Attorno a questa inquietante attesa, si intrecciano le vite di diversi personaggi, che tappa dopo tappa si trovano ad affrontare i propri fantasmi e l’appuntamento con il proprio destino.
C’è il misterioso presidente di una organizzazione internazionale e sotterranea di “controllo”, il fantomatico Bill Chandler, giunto al punto di svolta in cui deve scegliere fra la sua vita privata e quella professionale; un ex agente di spionaggio rifugiatosi in una comunità di indigeni alla ricerca di se stesso; Jacinta, una madre disposta a tutto pur di garantire a suo figlio una vita serena; un adolescente messicano pronto per la vita adulta che riesce a capire come vincere le paure che ancora lo trattengono dal “salto”.
E c’è infine il racconto dell’origine di tutto, perché quando arriva la fine, bisogna voltarsi indietro e prendere coscienza di come è iniziata l’avventura.
La narrazione assume il ritmo di un viaggio, reale e metaforico, alla scoperta dei misteri più reconditi dell’animo umano.
Un romanzo intriso di credenze maya e tradizioni popolari, quasi un saggio sull'importanza delle piccole cose, sulla costruzione del proprio destino, sul mistero dell’amore e sul cammino verso la serenità dell’animo.
Lo stile fluente, rapido e tagliente fa si che il romanzo si legga tutto d’un fiato.

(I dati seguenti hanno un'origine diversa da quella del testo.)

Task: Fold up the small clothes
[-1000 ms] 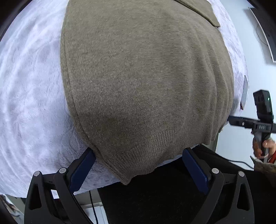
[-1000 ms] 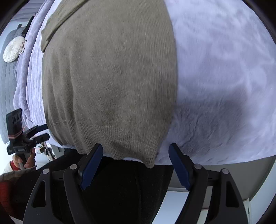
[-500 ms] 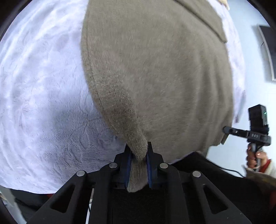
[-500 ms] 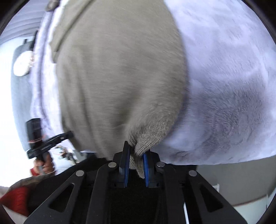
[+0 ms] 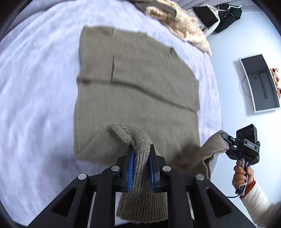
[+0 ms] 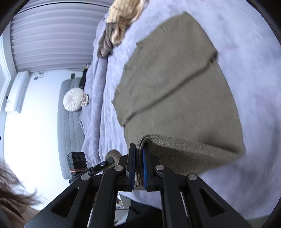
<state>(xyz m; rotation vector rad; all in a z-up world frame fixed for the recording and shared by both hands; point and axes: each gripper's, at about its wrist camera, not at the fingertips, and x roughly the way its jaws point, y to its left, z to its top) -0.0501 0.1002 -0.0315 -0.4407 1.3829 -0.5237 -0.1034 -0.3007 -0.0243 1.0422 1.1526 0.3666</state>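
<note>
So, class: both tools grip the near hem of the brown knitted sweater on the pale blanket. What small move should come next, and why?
Probably carry both corners forward over the brown knitted sweater towards its far edge. The left tool and right tool each pinch a lifted hem corner, while the rest lies flat on the pale blanket, ready to be halved.

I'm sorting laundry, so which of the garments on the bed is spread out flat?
The olive-brown knit sweater, held at its hem corners by both grippers; the cream knit and black garment lie bunched at the far edge.
</note>
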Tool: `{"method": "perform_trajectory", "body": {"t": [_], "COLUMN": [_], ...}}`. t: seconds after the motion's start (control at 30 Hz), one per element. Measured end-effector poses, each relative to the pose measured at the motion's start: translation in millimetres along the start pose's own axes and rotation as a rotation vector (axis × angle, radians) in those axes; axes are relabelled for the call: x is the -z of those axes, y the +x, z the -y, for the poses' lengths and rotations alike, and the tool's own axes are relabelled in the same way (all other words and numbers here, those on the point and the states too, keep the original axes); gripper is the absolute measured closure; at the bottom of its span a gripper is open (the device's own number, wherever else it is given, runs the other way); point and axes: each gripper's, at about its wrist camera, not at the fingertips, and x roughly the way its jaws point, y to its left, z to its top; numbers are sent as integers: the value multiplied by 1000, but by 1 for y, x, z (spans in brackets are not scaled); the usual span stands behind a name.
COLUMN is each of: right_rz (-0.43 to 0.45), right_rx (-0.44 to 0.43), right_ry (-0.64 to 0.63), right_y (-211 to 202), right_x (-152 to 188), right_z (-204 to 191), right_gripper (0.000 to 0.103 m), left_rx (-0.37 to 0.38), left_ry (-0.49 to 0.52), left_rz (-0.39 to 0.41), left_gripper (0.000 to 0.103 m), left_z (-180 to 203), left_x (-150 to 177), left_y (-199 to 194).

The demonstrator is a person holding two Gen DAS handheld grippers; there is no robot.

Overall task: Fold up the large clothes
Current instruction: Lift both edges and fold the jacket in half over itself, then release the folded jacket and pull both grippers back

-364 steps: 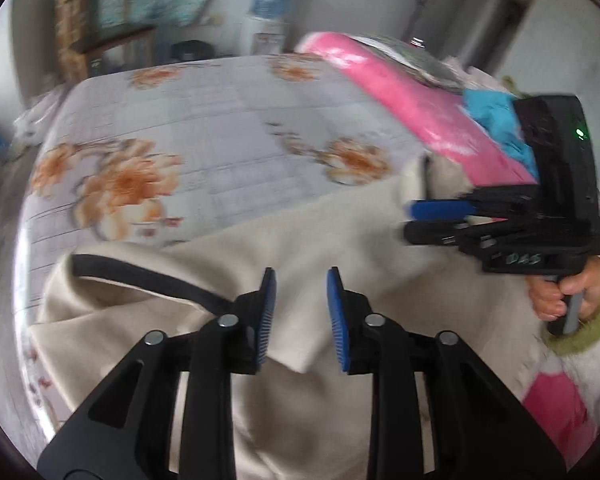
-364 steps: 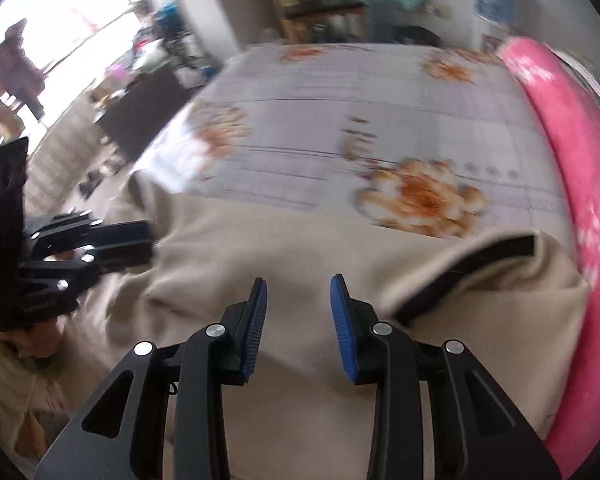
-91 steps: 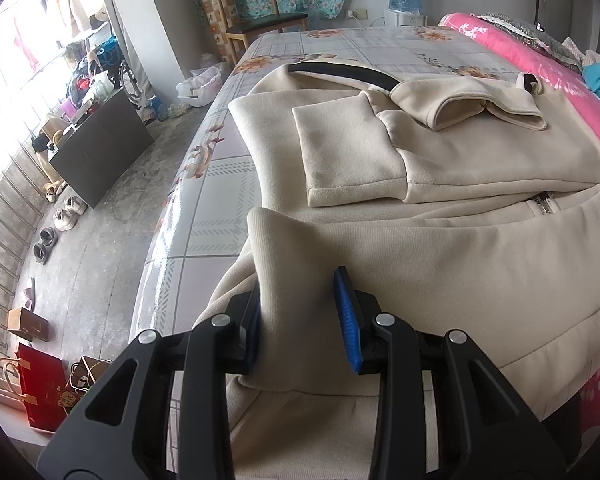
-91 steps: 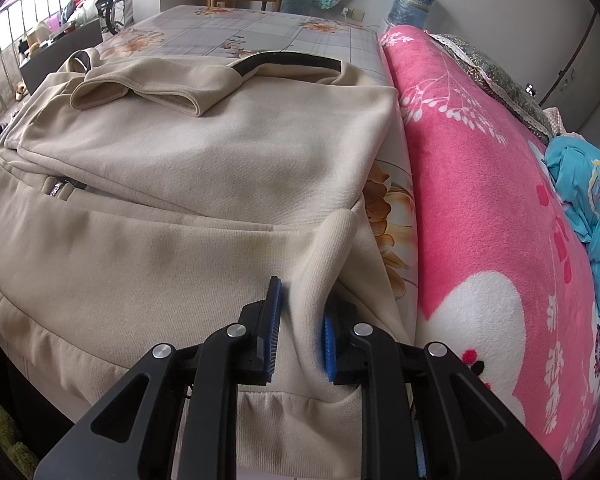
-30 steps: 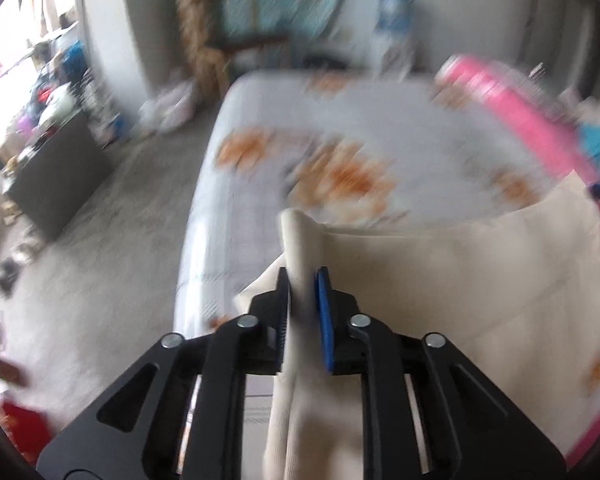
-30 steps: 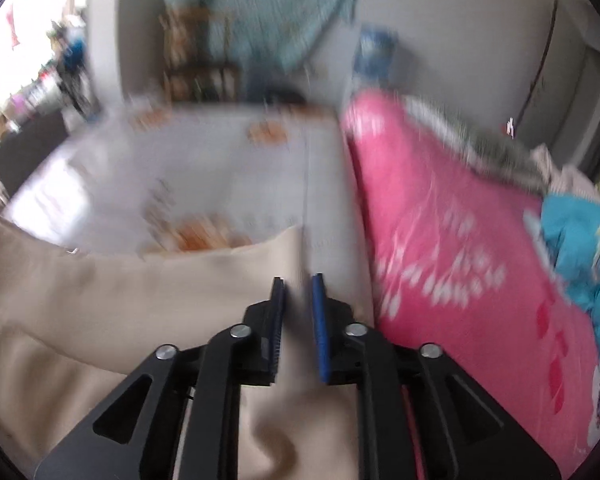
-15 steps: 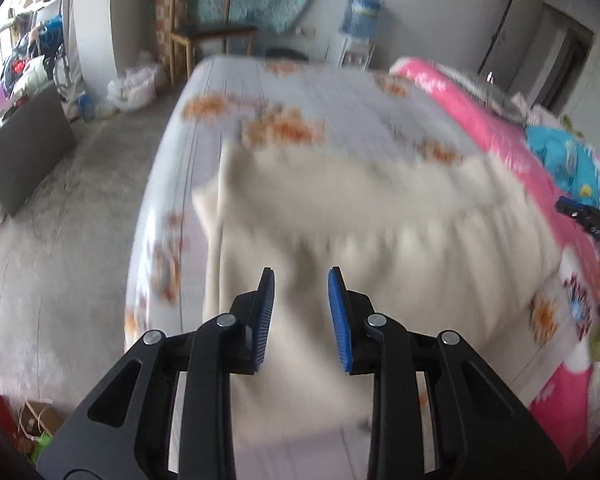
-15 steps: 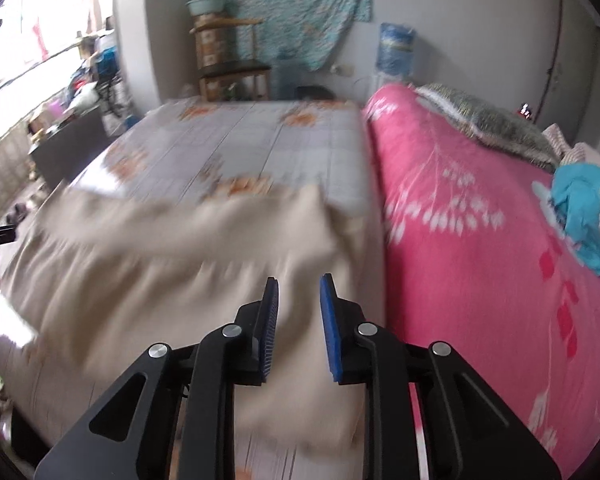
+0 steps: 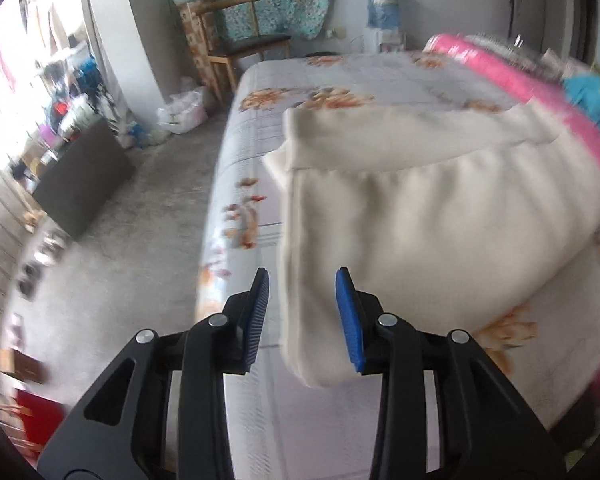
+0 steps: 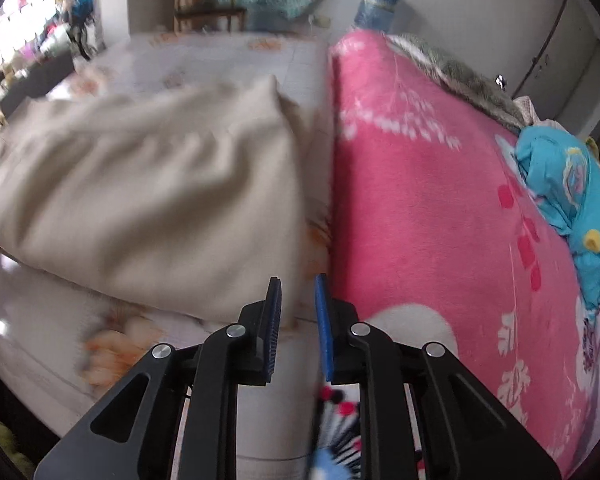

Un tascabile ottimo come compagno di viaggio e buono per tutte le età.

Citazioni:
"E nel corso degli anni ho compreso che la distanza fra l’essere felice e il non esserlo è un sottile filo di rasoio che accompagna la vita di ognuno di noi. Anche se non ce ne rendiamo conto e nonostante le mille peripezie e sofferenze della nostra vita, questa distanza rimane sempre intatta e solo noi possiamo decidere da che parte stare. Se essere felici o non esserlo. Tutto dipende da noi…"

“Il mondo finisce e ricomincia ogni istante in tante piccole cose che non vediamo ma che smuovono le montagne, le maree e, soprattutto, le nostre credenze. Noi moriamo e rinasciamo continuamente e la nostra anima si arricchisce di nuove ed entusiasmanti esperienze”.